The secret to Chamonix’s world renowned skiing is its steep couloirs and its endless accessible challenging off piste terrain.  However, that doesn’t mean there is not a lot else for those  skiers looking for skiing a little less  adventurous or those new to  our favorite pastime in the  Alps. With  4  self contained resorts with the Chamonix Le Pass Area and the extensive ski access of a further 4 ski domains stretching 3 countries with the Mont Blanc Unlimited Pass.

The four Chamonix resorts on their own boast 49 lifts and 152km of marked pistes compared to the Mont Blanc Unlimited’s 248 Ski Lifts and 952 km of marked piste. Not to mention the numerous off-piste itinerary runs such the infamous Vallée Blanche.  The majority of the skiing occurs above 2,000m, on both north and south aspects making Chamonix a more snow sure resort than most in the Alps.

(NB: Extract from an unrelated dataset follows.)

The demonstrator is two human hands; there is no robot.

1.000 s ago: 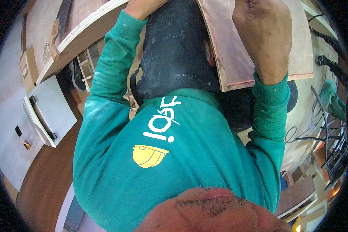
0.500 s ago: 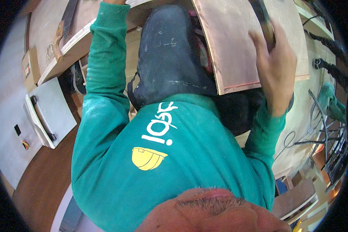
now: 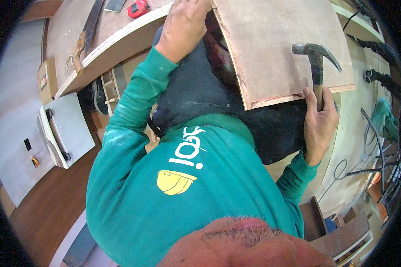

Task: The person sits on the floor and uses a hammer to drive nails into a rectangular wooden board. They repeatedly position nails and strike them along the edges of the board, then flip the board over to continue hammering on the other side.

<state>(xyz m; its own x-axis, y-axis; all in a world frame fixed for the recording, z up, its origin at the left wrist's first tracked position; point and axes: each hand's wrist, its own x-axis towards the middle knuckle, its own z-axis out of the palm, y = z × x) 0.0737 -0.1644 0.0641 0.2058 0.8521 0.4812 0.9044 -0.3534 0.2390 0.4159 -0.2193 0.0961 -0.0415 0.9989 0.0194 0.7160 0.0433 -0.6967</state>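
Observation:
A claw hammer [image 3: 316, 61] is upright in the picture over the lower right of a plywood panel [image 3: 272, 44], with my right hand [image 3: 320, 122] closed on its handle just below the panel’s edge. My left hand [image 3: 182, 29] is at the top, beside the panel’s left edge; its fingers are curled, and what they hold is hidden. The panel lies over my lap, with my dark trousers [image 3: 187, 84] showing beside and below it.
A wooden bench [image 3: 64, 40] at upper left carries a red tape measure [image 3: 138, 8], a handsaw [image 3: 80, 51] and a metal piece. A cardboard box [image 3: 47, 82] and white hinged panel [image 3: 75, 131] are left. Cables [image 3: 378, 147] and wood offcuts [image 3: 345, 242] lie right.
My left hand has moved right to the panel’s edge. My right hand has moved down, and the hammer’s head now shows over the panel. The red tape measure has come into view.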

Lifts can open as early as November and run  through to the beginning of May.

Chamonix’s lift system has benefited in recent years, with heavy investment in high-speed lifts, waving bye to those powder day ques.  The latest addition includes the brand new Plan Joran telecabine from the bottom of Grands Montets providing rapid access to the delightful bowl offering extensive off-piste opportunities and challenging pisted reds and blacks.

For the Budding Beginners

Children and beginners are well catered for on the dedicated nursery slopes within walking distance of Chamonix Centre of Planards and Savoy. The Les Houches ski area is a particular family favorite of many in the Chamonix Valley with is varied gradient and terrain to suit ages and abilities. Novice skiers planning to attend lessons are likely to find themselves in the Vallorcine Tour Balme area which has some of the most beautiful, sunny beginner friendly blue runs in the Valley.

For the Improving Intermediates

Intermediate skiers will feel at home in the sunny heights of Brévent-Flégère with  various terrain to challenge the ambitious and flowing blue and red runs to perfect your big carving turns  or to simply enjoy  cruising around the mountain from one chocolat chaude to the next. From one sun kissed resort to another intermediates will love the treeline skiing bliss and  a gentle introduction to  the world of powder skiing on the sides of the slopes. If you are after a challenge then you can take of the Kandahar  Men’s  Downhill World Cup run in Les Houches, a nice brag to have in the arsenal over dinner perhaps.

For the Adventurous Advanced & Powder Hounds

For those looking to push themselves, Chamonix is plentiful in big bumps and steep terrain, in fact it’s well known for it ,there is a reason why Chamonix host the Swatch Freeride World Cup every year on the steeps of Chamonix. The entire region is a backcountry paradise comprised of  gargantuan glaciers, cool couloirs and  powder   draped bowls. You are literally spoilt for choice. The Grands Montets  magnificent bowl becomes a  enormous skier and boarders playground on a powder day with the pisted slopes merely there to maker getting to a lift easier for your next powder run.

However, it’s imperative to remember that the whole Grands Montets is situated on a glacier, and only  the marked pistes are protected from  crevasses. It’s a must to have your avalanche safety kit and a good idea to book a guide if not familiar with the area. Brévent-Flégère has its own fair  share of challenging slopes and usually is the start point of the Freeride World Cup. Whether you want to stick to marked, but un groomed black runs of the Charles Bozon, or go backcountry skiing, or ski touring the  world is your oyster with routes leading into Switzerland and other French resorts enough to  keep the adrenaline pumping for weeks, if not longer.

Vallée Blanche

We could not discuss Chamonix’s skiing repertoire and not mention the Vallée Blanche! It’s probably the most famous off-piste line in the world,Skiing on epic glaciers, under searing rock spires on and beside Europe’s tallest mountain, definitely one to go on the bucket list. Starting from the dizzying heights of 3,842m from the Aiguille du Midi, just under 1000m from the Mont Blanc summit. You will take on a number of Mont Blancs longests and renowned glaciers on your descent. This might not be the most technical off piste terrain with nice gentle gradients sandwiching the occasional short steep section but the views and prestige gained from the Vallée Blanche experience are second to none.

In good snow conditions, it’s possible to ski all the way from the Aiguille du midi (3,842m) to Chamonix itself at (1,100).   But normally the route ends  near the end of the Mer du Glace with a hefty 400 plus steps (due to glacial recession) to tackle up to the Montenver gondola and train station. That’s when you can sit back and relax whilst taking the  mountain train back to Chamonix Centre where a well deserved tipple of choice and lively crowd  will be waiting for you.